▶ **EXERCISE OBJECTIVE**
Line by line, set down all the data below exactly, omitting any picture.

·····

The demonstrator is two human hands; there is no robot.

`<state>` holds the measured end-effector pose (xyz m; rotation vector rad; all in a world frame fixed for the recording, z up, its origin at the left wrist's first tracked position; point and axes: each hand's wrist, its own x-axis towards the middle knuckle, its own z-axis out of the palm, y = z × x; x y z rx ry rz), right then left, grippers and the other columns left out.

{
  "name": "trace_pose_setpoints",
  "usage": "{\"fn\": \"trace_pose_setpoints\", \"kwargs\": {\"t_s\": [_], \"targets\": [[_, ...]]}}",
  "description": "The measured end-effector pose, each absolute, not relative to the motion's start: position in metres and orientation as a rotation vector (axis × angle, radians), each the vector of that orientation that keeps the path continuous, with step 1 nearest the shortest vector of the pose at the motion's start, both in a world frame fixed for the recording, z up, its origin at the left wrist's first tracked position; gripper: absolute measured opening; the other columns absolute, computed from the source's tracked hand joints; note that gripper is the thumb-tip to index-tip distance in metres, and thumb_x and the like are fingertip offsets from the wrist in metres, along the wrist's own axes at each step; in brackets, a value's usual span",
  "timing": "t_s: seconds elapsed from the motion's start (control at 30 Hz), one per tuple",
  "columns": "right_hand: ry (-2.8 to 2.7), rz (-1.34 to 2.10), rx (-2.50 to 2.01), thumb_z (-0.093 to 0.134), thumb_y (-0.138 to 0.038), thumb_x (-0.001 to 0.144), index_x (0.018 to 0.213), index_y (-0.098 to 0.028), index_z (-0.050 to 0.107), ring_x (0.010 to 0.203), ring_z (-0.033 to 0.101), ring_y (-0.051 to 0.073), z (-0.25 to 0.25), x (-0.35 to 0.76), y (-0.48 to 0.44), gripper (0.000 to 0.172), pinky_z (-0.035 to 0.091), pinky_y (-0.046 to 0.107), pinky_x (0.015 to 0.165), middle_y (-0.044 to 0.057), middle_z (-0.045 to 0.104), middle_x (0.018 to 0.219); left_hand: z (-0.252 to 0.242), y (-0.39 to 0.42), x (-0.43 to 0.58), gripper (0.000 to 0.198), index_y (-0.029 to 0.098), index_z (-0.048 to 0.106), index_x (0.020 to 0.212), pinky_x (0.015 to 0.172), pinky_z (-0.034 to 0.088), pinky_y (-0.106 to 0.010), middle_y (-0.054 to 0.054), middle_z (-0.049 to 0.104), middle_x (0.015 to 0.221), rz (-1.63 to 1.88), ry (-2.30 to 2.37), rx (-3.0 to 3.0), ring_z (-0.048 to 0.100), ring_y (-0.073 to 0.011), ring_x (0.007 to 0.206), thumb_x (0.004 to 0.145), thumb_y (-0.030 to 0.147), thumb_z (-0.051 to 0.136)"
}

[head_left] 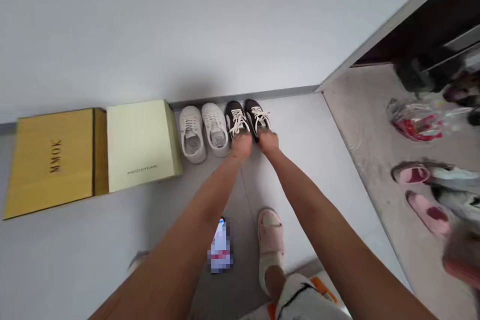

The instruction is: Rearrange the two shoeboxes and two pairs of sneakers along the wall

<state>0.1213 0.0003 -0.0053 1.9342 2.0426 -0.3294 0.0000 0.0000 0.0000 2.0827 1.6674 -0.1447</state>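
The dark shoes [236,119] stand just right of the white shoes [204,131], touching them. The left hand [242,145] has its fingers curled shut over the heel of the dark shoe nearer the white shoes. The right hand [268,141] grips the other heel the same way. A pale box [142,145] sits just left of the white shoes.

White sneakers [215,130] against the wall, pale green box [140,145] beside them, yellow box [52,160] further left, pink slippers [427,212] at right.
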Motion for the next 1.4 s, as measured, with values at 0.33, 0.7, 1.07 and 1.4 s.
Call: {"fn": "trace_pose_setpoints", "kwargs": {"t_s": [0.33, 0.7, 1.07, 1.4], "targets": [[2.109, -0.266, 2.015, 0.053, -0.036, 0.102, 0.129, -0.014, 0.062, 0.121, 0.058, 0.031, 0.024, 0.127, -0.002, 0.036, 0.047, 0.039, 0.096, 0.020, 0.065, 0.134, 0.025, -0.002, -0.007, 0.030, 0.008, 0.065, 0.125, 0.105, 0.048, -0.040, -0.021, 0.073, 0.114, 0.026, 1.608, 2.217, 0.065, -0.0305, 0.123, 0.099, 0.020, 0.057], [2.200, -0.326, 2.056, 0.047, -0.028, 0.103, 0.125, -0.016, 0.066, 0.115, 0.061, 0.030, 0.059, 0.124, -0.060, 0.032, 0.043, 0.036, 0.094, 0.016, 0.069, 0.128, 0.079, -0.055, -0.065, 0.033, 0.013, 0.068, 0.116, 0.087, 0.051, -0.040, -0.019, 0.075, 0.104, -0.055, 1.406, 2.305, 0.073, -0.0293, 0.099, 0.103, 0.024, 0.039], [2.104, -0.812, 1.696, 0.061, -0.030, 0.098, 0.131, -0.017, 0.067, 0.115, 0.068, 0.026, 0.082, 0.071, -0.094, 0.035, 0.048, 0.031, 0.092, 0.013, 0.073, 0.127, 0.092, -0.182, -0.212, 0.027, 0.022, 0.066, 0.092, 0.065, 0.034, -0.029, -0.005, 0.071, 0.077, -0.096, 1.487, 2.040, 0.065, -0.0201, 0.072, 0.099, 0.038, 0.047], [2.288, -0.917, 1.189, 0.066, -0.035, 0.092, 0.123, -0.019, 0.073, 0.107, 0.072, 0.031, 0.147, 0.036, -0.177, 0.035, 0.053, 0.038, 0.091, 0.015, 0.075, 0.119, 0.060, -0.307, -0.342, 0.047, 0.021, 0.046, 0.058, 0.057, 0.030, -0.026, 0.005, 0.038, 0.053, 0.662, 1.947, 1.084, 0.039, -0.0124, 0.054, 0.088, 0.057, 0.050]]}}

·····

▶ **SOLUTION TO THE PROBLEM**
The demonstrator is two human hands; there is no robot.

`<state>` holds the measured end-effector pose (xyz m; rotation vector rad; all in a world frame fixed for the recording, z up, its origin at the left wrist's first tracked position; point and axes: each hand's wrist, its own x-axis towards the middle knuckle, its own z-axis out of the palm, y = z × x; x y z rx ry rz), right then left, grippers and the other columns left out.

{
  "name": "trace_pose_setpoints",
  "usage": "{\"fn\": \"trace_pose_setpoints\", \"kwargs\": {\"t_s\": [_], \"targets\": [[_, ...]]}}",
  "description": "The measured end-effector pose, each absolute, not relative to the motion's start: position in metres and orientation as a rotation vector (axis × angle, radians), each the vector of that orientation that keeps the path continuous, with step 1 nearest the shortest vector of the pose at the motion's start, both in a world frame fixed for the recording, z up, its origin at the left wrist's first tracked position; gripper: absolute measured opening; the other columns absolute, computed from the source's tracked hand joints; note that gripper is the thumb-tip to index-tip distance in metres, and thumb_x and the like are fingertip offsets from the wrist in metres, along the wrist's own axes at each step; in brackets, a value's usual span",
  "timing": "t_s: seconds elapsed from the motion's start (control at 30 Hz), one per tuple",
  "columns": "right_hand: ry (-2.8 to 2.7), rz (-1.34 to 2.10), rx (-2.50 to 2.01), thumb_z (-0.093 to 0.134), thumb_y (-0.138 to 0.038), thumb_x (-0.001 to 0.144), index_x (0.018 to 0.213), index_y (-0.098 to 0.028), index_z (-0.050 to 0.107), ring_x (0.010 to 0.203), ring_z (-0.033 to 0.101), ring_y (-0.051 to 0.073), z (-0.25 to 0.25), x (-0.35 to 0.76), y (-0.48 to 0.44), gripper (0.000 to 0.172), pinky_z (-0.035 to 0.091), pinky_y (-0.046 to 0.107), pinky_x (0.015 to 0.165), middle_y (-0.044 to 0.057), middle_z (-0.045 to 0.104), middle_x (0.018 to 0.219); left_hand: z (-0.252 to 0.242), y (-0.39 to 0.42), x (-0.43 to 0.58), gripper (0.000 to 0.198), index_y (-0.029 to 0.098), index_z (-0.048 to 0.106), index_x (0.020 to 0.212), pinky_x (0.015 to 0.172), pinky_z (-0.034 to 0.088), pinky_y (-0.106 to 0.010), middle_y (-0.054 to 0.054), middle_z (-0.049 to 0.104), middle_x (0.015 to 0.221), rz (-1.63 to 1.88), ry (-2.30 to 2.37), rx (-3.0 to 3.0), ring_z (-0.048 to 0.100), ring_y (-0.073 to 0.011), ring_x (0.007 to 0.206), thumb_x (0.004 to 0.145), thumb_y (-0.030 to 0.147), thumb_z (-0.051 to 0.136)"
}

[head_left] 

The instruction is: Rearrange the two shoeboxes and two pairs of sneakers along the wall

<state>0.1213 0.0003 -0.0053 1.9342 2.0426 -0.3294 0.0000 0.0000 0.0000 2.0827 1.6674 -0.1447</state>
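The dark shoes [236,119] stand just right of the white shoes [204,131], touching them. The left hand [242,145] has its fingers curled shut over the heel of the dark shoe nearer the white shoes. The right hand [268,141] grips the other heel the same way. A pale box [142,145] sits just left of the white shoes.

White sneakers [215,130] against the wall, pale green box [140,145] beside them, yellow box [52,160] further left, pink slippers [427,212] at right.
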Motion for the next 1.4 s, as measured, with values at 0.33, 0.7, 1.07 and 1.4 s.
Call: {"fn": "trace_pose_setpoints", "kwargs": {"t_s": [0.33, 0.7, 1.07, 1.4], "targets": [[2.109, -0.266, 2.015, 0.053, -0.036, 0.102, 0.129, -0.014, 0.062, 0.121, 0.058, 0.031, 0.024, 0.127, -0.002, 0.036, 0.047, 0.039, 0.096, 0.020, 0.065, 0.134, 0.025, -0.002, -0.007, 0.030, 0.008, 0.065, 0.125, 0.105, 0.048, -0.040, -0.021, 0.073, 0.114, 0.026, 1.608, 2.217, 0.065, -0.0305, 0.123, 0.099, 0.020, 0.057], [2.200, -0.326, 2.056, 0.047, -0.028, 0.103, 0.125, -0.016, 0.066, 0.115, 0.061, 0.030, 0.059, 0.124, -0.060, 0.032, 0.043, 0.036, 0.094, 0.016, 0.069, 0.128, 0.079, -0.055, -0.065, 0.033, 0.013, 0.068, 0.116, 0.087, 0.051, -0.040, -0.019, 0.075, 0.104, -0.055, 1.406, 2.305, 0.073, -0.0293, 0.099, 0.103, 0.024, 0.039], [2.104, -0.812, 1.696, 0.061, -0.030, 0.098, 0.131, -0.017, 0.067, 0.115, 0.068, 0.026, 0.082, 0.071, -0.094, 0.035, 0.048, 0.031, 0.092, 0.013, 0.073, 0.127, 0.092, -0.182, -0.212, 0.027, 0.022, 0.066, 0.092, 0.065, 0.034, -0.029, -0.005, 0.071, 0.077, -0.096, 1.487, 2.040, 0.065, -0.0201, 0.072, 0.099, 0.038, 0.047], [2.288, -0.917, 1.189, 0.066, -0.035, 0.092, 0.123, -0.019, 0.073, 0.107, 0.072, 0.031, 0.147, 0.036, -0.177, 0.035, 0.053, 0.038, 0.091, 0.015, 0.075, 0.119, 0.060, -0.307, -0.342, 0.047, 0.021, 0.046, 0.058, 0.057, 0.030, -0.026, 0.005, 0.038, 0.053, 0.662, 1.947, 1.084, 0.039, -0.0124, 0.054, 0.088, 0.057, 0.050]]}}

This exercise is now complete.